> Stored data
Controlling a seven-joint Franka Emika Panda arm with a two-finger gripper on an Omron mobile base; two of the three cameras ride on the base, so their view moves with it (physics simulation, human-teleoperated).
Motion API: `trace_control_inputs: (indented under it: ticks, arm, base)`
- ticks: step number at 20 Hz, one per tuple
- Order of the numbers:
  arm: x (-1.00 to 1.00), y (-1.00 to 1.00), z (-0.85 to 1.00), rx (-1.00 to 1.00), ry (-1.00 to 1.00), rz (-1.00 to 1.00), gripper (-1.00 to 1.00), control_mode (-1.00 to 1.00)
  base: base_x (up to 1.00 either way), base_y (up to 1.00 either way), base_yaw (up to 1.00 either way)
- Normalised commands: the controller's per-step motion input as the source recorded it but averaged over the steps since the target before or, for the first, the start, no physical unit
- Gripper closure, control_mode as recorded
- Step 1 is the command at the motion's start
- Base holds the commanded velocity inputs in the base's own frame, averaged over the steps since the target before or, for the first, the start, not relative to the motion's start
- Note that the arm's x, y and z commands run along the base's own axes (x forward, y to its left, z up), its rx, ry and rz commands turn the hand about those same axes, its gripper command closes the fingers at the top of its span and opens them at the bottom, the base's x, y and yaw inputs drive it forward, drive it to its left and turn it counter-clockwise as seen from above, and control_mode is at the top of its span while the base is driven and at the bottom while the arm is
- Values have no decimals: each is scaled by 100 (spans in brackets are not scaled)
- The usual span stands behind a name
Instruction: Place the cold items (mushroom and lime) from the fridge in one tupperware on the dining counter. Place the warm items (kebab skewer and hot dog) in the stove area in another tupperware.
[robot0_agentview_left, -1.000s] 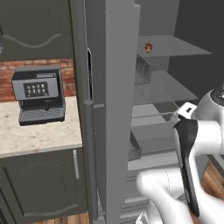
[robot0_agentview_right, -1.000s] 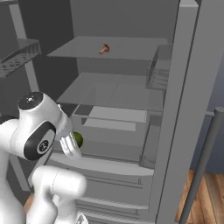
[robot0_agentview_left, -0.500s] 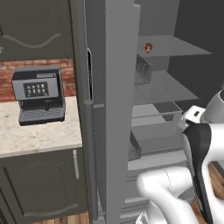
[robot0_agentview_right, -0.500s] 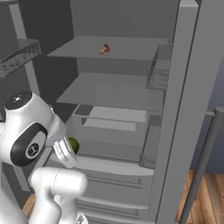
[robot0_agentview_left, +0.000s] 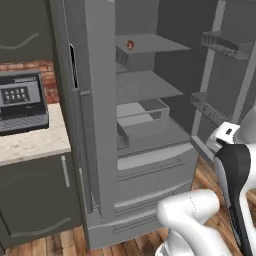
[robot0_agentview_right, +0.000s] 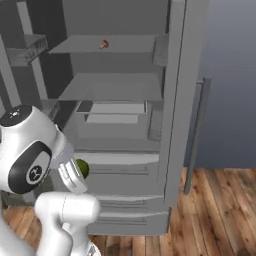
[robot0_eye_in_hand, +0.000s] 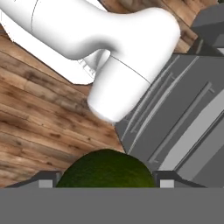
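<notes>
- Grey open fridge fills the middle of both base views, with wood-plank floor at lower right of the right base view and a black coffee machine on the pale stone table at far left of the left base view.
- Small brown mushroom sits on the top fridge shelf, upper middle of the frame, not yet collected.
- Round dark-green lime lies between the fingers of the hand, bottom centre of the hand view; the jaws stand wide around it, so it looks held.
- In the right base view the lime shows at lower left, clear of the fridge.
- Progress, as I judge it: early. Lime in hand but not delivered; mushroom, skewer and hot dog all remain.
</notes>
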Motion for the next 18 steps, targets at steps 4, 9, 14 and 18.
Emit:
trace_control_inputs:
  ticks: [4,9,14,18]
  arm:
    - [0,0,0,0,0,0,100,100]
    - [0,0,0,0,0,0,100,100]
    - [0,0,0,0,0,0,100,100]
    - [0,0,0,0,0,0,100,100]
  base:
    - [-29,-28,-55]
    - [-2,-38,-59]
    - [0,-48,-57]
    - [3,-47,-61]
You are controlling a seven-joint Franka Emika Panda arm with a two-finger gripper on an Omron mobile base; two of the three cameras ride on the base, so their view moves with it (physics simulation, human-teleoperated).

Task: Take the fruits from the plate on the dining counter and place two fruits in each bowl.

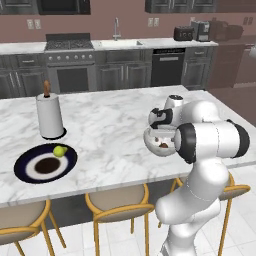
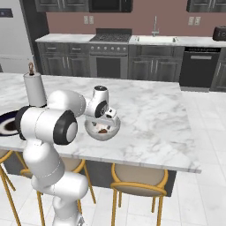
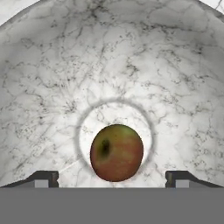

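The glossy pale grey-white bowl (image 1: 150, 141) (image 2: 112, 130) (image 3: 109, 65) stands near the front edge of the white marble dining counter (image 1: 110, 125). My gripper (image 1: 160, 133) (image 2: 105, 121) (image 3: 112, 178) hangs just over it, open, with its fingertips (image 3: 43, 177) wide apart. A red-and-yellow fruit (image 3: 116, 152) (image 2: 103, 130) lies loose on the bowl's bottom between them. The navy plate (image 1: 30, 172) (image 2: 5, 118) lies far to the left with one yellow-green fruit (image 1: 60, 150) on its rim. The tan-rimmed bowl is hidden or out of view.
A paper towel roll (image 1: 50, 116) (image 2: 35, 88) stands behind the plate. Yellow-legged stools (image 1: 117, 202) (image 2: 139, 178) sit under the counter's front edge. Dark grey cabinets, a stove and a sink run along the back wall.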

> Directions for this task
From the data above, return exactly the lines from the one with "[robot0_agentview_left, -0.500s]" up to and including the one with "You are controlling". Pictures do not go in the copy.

> Exercise solution
[robot0_agentview_left, -0.500s] 
[robot0_agentview_right, -0.500s] 
[robot0_agentview_left, +0.000s] 
[robot0_agentview_right, +0.000s] 
[robot0_eye_in_hand, +0.000s] 
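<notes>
- Grey open fridge fills the middle of both base views, with wood-plank floor at lower right of the right base view and a black coffee machine on the pale stone table at far left of the left base view.
- Small brown mushroom sits on the top fridge shelf, upper middle of the frame, not yet collected.
- Round dark-green lime lies between the fingers of the hand, bottom centre of the hand view; the jaws stand wide around it, so it looks held.
- In the right base view the lime shows at lower left, clear of the fridge.
- Progress, as I judge it: early. Lime in hand but not delivered; mushroom, skewer and hot dog all remain.
</notes>
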Motion for the next 18 steps, targets at steps 4, 9, 14 and 18.
Emit:
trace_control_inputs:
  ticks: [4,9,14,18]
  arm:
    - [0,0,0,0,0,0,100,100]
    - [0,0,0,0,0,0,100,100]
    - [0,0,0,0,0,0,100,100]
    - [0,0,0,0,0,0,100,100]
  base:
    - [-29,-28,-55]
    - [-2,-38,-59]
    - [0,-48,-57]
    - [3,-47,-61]
You are controlling a seven-joint Franka Emika Panda arm with a two-finger gripper on an Omron mobile base; two of the three cameras ride on the base, so their view moves with it (physics simulation, human-teleoperated).

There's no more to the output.